WHAT IS REQUIRED:
Give the number of lines in these entries that contain the string "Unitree", with no further comment.

RECORDS SHOWN:
+-------+

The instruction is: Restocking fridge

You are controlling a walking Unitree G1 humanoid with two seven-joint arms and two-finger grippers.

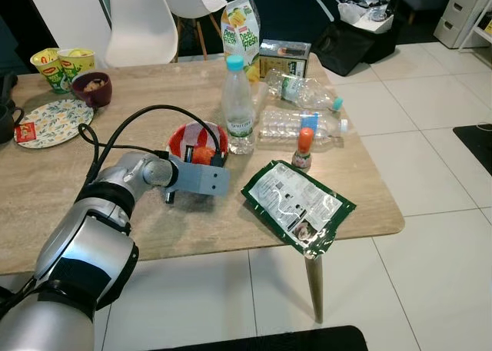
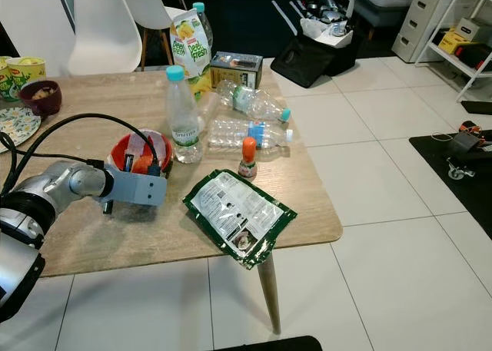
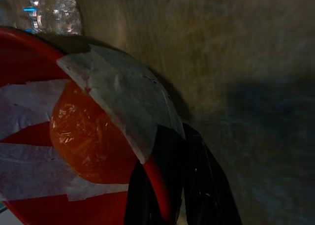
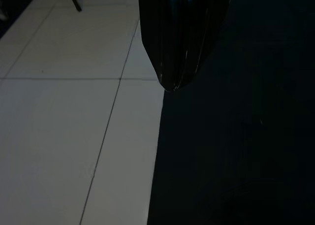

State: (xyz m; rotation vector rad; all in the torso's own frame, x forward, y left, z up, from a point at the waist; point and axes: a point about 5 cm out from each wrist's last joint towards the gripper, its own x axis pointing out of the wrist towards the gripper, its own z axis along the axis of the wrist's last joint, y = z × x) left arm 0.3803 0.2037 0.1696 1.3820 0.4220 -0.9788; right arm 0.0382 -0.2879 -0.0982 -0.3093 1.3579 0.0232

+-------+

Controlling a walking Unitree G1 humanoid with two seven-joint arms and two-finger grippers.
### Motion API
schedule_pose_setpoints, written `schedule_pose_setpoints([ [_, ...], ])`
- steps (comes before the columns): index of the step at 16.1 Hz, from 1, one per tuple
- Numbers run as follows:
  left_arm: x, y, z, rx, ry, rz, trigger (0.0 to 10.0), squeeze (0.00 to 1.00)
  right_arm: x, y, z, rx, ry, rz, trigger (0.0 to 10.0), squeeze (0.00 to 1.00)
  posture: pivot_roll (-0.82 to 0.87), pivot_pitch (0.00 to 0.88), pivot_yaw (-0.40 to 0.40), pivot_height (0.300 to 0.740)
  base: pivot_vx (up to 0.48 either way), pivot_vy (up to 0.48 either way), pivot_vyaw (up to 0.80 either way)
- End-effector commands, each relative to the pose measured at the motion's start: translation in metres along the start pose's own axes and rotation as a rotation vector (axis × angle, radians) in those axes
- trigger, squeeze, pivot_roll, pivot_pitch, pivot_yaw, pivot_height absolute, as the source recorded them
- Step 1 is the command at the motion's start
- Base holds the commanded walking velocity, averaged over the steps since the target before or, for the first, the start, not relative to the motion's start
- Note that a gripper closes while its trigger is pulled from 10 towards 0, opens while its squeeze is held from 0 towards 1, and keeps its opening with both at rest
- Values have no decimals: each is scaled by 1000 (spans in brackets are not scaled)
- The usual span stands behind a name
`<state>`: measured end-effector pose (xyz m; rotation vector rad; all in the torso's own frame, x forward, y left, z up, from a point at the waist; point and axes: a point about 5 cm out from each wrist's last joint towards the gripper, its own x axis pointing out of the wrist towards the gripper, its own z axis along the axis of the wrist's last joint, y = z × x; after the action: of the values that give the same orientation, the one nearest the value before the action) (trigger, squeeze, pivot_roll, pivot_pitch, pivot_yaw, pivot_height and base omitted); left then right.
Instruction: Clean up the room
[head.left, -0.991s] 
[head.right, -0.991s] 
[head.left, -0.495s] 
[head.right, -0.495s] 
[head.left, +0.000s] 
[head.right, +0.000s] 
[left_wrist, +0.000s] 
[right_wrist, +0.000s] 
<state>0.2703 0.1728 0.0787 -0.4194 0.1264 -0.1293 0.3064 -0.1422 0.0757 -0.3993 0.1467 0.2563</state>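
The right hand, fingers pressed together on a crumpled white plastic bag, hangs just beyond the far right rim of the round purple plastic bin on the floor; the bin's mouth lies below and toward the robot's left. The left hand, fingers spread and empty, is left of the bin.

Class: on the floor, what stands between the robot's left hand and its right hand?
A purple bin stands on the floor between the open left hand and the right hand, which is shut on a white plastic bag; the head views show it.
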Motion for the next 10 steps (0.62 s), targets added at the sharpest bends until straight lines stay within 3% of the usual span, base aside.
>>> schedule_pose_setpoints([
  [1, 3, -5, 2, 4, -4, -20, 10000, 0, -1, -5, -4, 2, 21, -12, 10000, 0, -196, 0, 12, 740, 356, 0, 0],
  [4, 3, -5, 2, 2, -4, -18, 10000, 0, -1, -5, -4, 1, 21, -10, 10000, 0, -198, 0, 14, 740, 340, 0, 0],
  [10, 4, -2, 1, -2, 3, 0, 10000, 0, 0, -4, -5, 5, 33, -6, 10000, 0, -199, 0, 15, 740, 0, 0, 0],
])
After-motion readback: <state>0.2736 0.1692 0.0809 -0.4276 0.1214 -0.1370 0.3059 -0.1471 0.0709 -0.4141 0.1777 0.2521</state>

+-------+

OUTPUT FOR THIS TASK:
2